■ Your goal ■
Repeat, word for word, all the data that follows, and exclude the pictures.
------------------------------
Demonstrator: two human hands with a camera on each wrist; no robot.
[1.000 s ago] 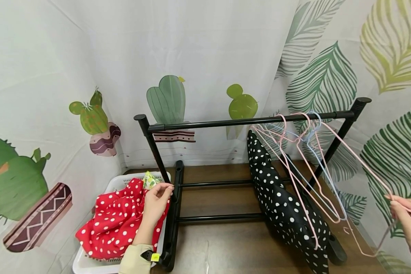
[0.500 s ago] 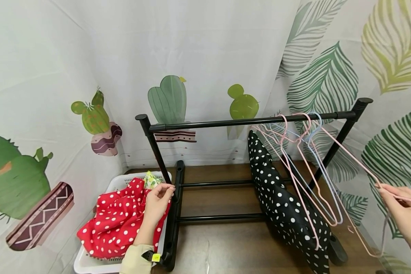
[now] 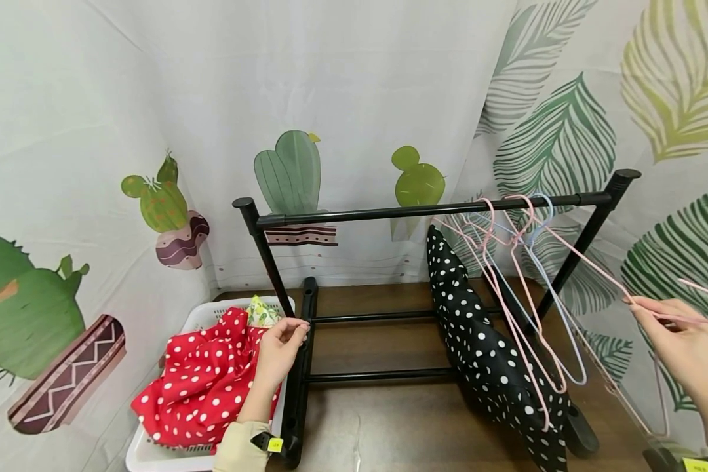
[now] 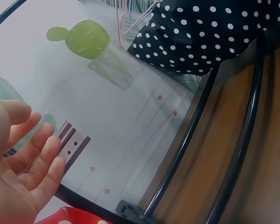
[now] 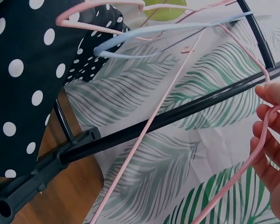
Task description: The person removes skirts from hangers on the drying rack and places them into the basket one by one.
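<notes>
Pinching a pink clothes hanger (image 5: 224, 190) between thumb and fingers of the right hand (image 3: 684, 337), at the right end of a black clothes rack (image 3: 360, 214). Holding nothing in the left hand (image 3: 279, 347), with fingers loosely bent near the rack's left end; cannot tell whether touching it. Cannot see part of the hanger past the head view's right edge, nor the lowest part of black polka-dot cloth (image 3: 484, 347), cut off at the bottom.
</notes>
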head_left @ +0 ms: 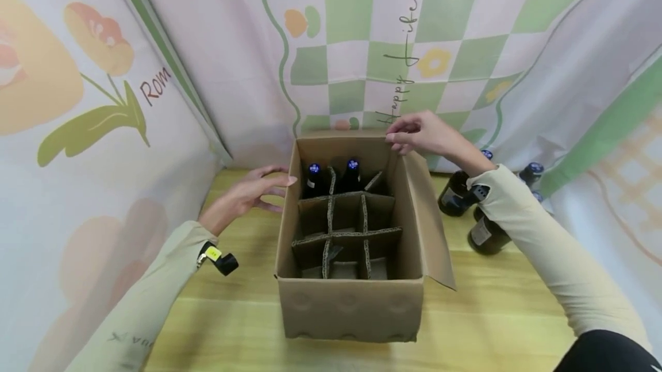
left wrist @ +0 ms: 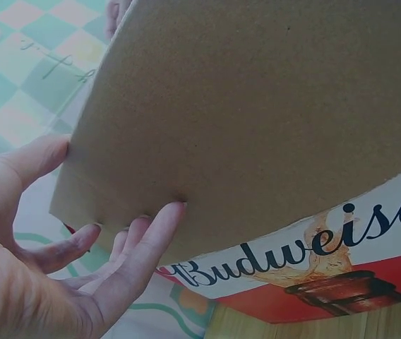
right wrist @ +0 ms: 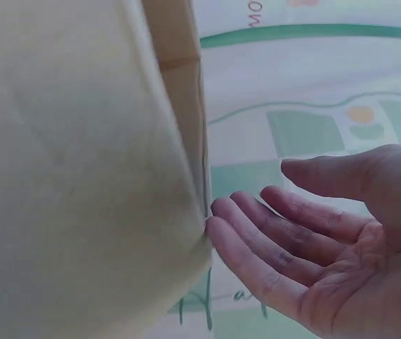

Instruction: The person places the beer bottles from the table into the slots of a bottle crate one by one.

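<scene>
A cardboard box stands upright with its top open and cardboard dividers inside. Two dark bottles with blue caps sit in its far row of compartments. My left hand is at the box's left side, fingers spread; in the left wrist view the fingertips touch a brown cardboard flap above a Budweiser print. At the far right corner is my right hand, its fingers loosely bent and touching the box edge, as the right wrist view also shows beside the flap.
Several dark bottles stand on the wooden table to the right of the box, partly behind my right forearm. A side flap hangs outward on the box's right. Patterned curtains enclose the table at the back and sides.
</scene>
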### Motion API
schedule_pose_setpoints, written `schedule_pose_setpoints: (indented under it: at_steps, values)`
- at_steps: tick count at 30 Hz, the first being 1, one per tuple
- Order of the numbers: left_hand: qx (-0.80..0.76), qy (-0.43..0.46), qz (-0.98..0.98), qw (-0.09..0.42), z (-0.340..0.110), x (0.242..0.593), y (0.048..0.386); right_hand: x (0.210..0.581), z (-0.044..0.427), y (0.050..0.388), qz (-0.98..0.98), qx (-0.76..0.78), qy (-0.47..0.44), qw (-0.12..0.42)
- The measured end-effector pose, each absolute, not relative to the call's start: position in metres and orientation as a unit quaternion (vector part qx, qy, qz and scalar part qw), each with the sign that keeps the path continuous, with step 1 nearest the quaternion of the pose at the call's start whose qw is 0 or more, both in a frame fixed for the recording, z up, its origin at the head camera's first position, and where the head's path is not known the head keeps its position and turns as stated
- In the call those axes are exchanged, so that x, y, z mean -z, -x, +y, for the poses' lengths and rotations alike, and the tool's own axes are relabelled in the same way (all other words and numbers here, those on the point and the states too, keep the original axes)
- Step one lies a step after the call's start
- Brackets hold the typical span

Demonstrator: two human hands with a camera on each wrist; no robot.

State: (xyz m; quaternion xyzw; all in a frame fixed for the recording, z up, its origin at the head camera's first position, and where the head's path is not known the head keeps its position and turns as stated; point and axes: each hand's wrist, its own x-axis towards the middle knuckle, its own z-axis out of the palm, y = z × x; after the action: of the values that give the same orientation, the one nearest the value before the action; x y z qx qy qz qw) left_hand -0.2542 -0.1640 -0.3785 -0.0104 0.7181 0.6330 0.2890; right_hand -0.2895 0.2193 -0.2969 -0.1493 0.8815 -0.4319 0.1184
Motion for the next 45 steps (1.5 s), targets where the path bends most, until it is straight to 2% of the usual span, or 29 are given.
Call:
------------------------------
■ Task output ■
Demonstrator: two human hands with a camera on each wrist; no robot.
[1.000 s ago] 
[0.500 s ago] 
[now] 
[now] 
[now] 
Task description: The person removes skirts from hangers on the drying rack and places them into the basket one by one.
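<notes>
Pinching a pink clothes hanger (image 5: 224, 190) between thumb and fingers of the right hand (image 3: 684, 337), at the right end of a black clothes rack (image 3: 360, 214). Holding nothing in the left hand (image 3: 279, 347), with fingers loosely bent near the rack's left end; cannot tell whether touching it. Cannot see part of the hanger past the head view's right edge, nor the lowest part of black polka-dot cloth (image 3: 484, 347), cut off at the bottom.
</notes>
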head_left @ +0 ms: 
left wrist @ +0 ms: 
right wrist @ +0 ms: 

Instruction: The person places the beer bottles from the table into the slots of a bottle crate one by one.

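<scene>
A cardboard box stands upright with its top open and cardboard dividers inside. Two dark bottles with blue caps sit in its far row of compartments. My left hand is at the box's left side, fingers spread; in the left wrist view the fingertips touch a brown cardboard flap above a Budweiser print. At the far right corner is my right hand, its fingers loosely bent and touching the box edge, as the right wrist view also shows beside the flap.
Several dark bottles stand on the wooden table to the right of the box, partly behind my right forearm. A side flap hangs outward on the box's right. Patterned curtains enclose the table at the back and sides.
</scene>
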### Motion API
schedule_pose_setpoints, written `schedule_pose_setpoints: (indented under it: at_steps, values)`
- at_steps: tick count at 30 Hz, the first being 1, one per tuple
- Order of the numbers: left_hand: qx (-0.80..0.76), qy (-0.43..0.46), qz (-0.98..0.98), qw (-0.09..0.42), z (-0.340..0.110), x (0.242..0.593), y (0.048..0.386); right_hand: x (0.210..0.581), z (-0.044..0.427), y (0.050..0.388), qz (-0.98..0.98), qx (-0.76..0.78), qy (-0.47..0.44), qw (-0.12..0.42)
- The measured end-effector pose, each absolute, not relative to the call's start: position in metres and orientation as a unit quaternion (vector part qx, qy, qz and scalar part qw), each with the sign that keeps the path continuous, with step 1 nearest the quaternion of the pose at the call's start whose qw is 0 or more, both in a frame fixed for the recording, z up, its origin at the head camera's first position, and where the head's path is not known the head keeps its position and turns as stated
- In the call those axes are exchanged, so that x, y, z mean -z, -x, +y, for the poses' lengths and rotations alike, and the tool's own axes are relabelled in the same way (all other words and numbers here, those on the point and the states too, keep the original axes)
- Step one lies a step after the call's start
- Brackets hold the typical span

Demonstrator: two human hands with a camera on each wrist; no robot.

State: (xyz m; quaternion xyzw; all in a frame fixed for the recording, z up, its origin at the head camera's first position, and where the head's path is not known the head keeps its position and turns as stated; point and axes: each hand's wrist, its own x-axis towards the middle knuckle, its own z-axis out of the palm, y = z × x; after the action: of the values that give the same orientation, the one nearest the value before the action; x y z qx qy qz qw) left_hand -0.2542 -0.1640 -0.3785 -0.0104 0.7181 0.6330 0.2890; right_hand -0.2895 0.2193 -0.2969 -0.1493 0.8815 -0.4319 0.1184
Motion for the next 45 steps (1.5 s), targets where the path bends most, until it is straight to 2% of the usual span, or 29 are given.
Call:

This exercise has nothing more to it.